Nothing has had more influence on this trend than the cellphone -- and not just because it gave rise to the booty call.

Sterling's friend Mike Moeller, 27, said he grew up straddling the wave of change between old-style dating and current relationship mores, but he recently overheard a conversation between teen girls on a bus that gave him pause.

"They were saying that if a guy called them without having texted a few times first, they would think he was creepy," he said.

"Yeah, you have to establish a text relationship first," Sterling said. "You find yourself wondering if you should text one more time before you actually call her."

In addition to the instant connectivity of cellphones, social media are affecting courtship habits. The way Sterling and his friends identify potential romantic partners emulates online social networking.

"You always have a friend who says, 'Hey, you should meet my friend, you'd like her,'" he said. "Then you get together in groups and see if you do like each other, and it goes from there."

Pack mentality

Young adults in their 20s may have experienced both styles of getting together as norms, but if you ask kids in high school whether they are "dating" anyone, they'll look as puzzled as if you had said "pitching woo."

Teens tend to rove in mixed-gender packs between each other's houses, said Keri Brenden, a guidance counselor at Minnetonka High School. While teens socializing in big groups is nothing new, the "group date" is much more common now, she said. "They go to movies or over to someone's house, and that's where the relationships start, first being friends, then blossoming into something more."

The group date is also more practical for a lot of kids, because many of them are getting their driver's license later than did previous generations. And a teen may not get a good old-fashioned interrogation by the object of his affection's parents because "the parents are often already familiar with all the kids in a group."

There is one type of occasion for which traditional dating still rears its rusty head, she said -- school dances.

"It really comes out then -- the guy going to pick up the girl -- because these are bigger events, and they want the night to feel special," Brenden said.

Much ado about not so much

Heather Corinna thinks that the so-called "hook-up culture" trend is overblown, perpetuated by sensationalizing media and adults assuming the worst. A Minneapolis resident for several years before moving to Seattle, Corinna founded and runs Scarleteen, a sexuality advice website for people ages 15 to 25.

She advises older people to take a page from history.

"This happened before, in the late '60s," she said. "Even though only a small percent of the population engaged in free love, the media was all over it like everybody was doing it."

But having casual sex with no intention of building emotional ties is certainly more common among college students today than it used to be, say students themselves.

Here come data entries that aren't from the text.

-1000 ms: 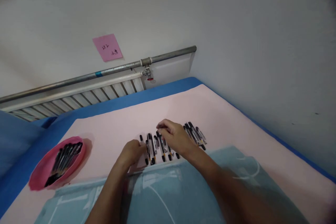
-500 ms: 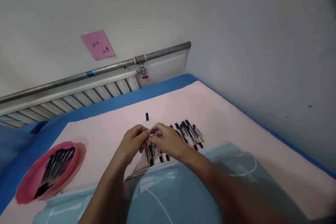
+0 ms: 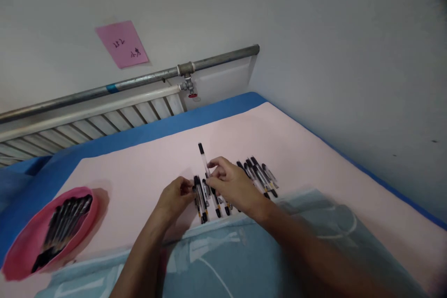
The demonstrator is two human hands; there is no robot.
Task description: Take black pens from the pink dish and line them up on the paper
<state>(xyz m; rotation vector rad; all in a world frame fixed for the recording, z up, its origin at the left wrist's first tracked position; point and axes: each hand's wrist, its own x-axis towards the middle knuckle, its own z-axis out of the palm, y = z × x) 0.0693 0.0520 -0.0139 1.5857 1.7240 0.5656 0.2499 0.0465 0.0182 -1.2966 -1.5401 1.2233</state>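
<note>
Pinching a pen, right grip below its black end, hold of left grip unclear

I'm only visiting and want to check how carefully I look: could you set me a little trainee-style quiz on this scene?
1. True or false: the pink basket has pens in it.
2. Which hand is nearest the pen reaching farthest up the picture?
3. Fill in: the pink note is above a metal ____.

Key: 1. True. 2. The right hand. 3. Pipe.
</note>
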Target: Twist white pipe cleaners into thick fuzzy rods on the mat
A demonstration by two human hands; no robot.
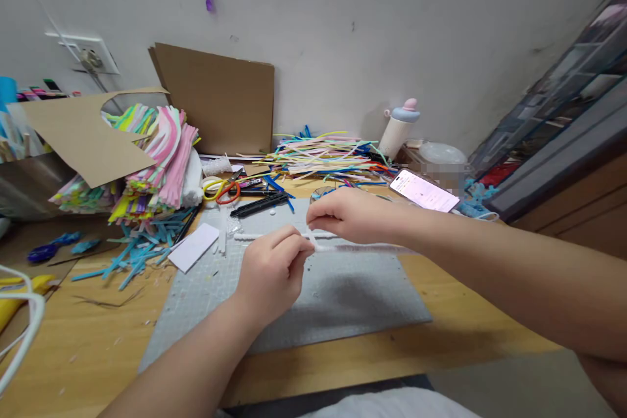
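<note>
My left hand (274, 268) is closed in a pinch on one end of a white pipe cleaner (353, 247) above the grey cutting mat (343, 300). My right hand (347, 212) is also closed, its fingertips pinching the same pipe cleaner just beside the left hand. The fuzzy white stem runs to the right under my right wrist. A second white pipe cleaner (255, 236) lies flat on the mat just behind my hands.
Piles of coloured pipe cleaners (157, 163) and strips (323, 157) sit behind the mat, with scissors (228, 191), black pens (259, 204), a white card (194, 247), cardboard (220, 98), a phone (424, 191) and a bottle (399, 127). Blue scraps (132, 251) lie at left.
</note>
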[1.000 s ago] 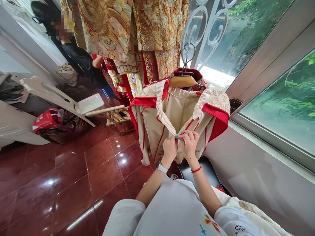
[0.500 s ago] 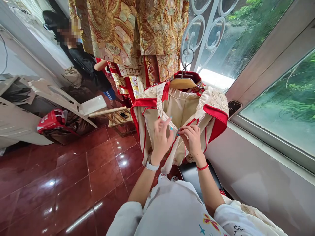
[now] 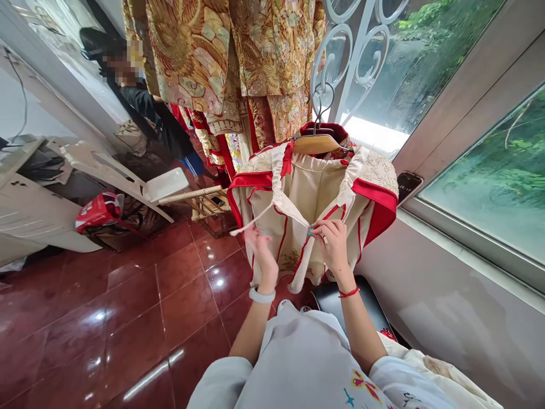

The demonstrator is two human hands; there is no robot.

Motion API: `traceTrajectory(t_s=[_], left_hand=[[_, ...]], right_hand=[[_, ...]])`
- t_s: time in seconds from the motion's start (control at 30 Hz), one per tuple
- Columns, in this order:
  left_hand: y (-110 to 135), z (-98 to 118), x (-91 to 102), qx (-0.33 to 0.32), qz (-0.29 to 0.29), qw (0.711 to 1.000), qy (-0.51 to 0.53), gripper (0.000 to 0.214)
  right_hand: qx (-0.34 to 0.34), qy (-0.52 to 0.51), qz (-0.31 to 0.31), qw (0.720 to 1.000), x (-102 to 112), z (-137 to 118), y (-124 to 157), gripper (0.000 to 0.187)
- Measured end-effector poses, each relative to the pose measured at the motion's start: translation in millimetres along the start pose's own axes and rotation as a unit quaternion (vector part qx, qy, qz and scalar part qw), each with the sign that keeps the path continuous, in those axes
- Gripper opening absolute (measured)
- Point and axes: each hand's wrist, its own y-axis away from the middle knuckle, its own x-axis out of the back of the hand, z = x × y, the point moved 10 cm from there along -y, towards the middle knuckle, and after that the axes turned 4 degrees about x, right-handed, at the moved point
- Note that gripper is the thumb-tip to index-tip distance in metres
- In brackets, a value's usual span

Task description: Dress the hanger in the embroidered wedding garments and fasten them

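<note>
Right hand [image 3: 331, 247] — robe [image 3: 310, 187] edge — floor [image 3: 170, 295] leftward

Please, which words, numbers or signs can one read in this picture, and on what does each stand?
"26:17", faint and uncertain, on the phone screen.
White print on the red bag: too blurred to read.
Marks on the white shirt: unreadable.

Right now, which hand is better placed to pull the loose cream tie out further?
Left, probably. The left hand grips the cream tie, which is stretched toward its side. The right hand pinches the robe at its front middle, away from the tie's loose end.
</note>
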Motion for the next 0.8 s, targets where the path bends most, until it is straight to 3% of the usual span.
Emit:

U of M senior Emily Rutten said that it can be like following a recipe: "For some people it's a regular thing -- do this, do that, go out for a beer, go hook up."

Still different for girls

Young women say they feel more sexually confident and less guilty about casual sex than previous generations, yet the old double standard -- that a girl who does it is cheap and easy, while a guy who does it is just being a guy -- has not entirely disappeared.

"Unfortunately, that attitude does still exist among teens, and it hits girls harder," Brenden said.

Another vestige of old ways of thinking is that young women, more than young men, continue to seek meaningful monogamy.

"I've had girlfriends who want to have a boyfriend so much that they just keep moving from guy to guy, looking for it," said Melissa Pavek, 23. "The guys seem to resent that."

Maybe they should try something really retro -- like going out on a date.